Without the pictures, output the lines of the material from the very first through the one that holds "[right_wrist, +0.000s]".

■ ■ ■ ■ ■ ■ ■

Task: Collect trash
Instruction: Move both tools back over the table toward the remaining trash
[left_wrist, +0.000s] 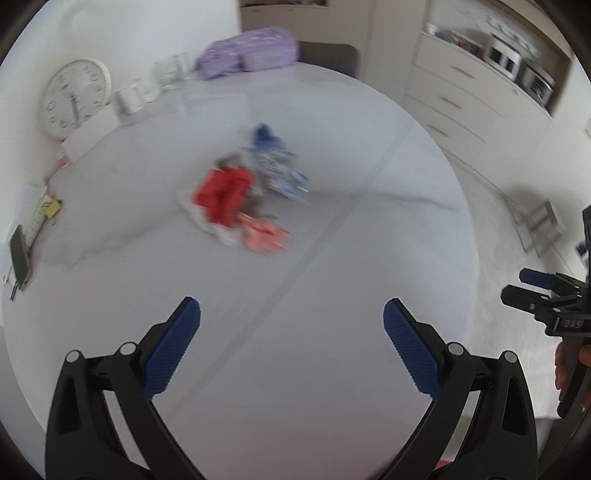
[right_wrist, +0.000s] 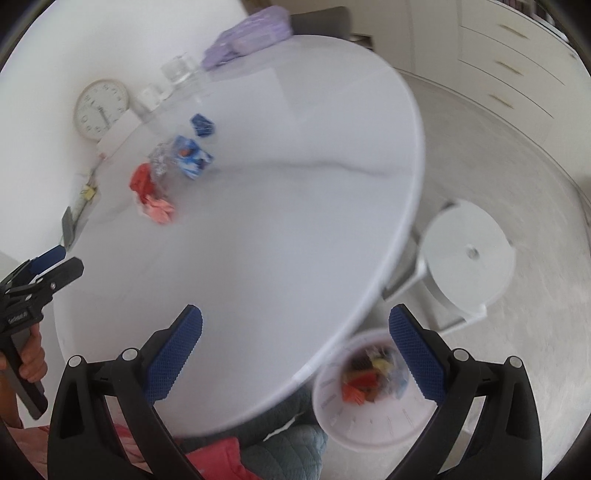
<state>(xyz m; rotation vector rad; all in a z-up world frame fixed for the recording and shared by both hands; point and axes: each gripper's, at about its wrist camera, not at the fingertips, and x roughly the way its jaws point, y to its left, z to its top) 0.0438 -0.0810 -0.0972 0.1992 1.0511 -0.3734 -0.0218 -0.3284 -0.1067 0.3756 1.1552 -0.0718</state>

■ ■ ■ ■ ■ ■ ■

Completed exercise:
Task: Collect trash
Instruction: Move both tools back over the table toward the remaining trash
[left_wrist, +0.000s] 
[right_wrist, +0.000s] 

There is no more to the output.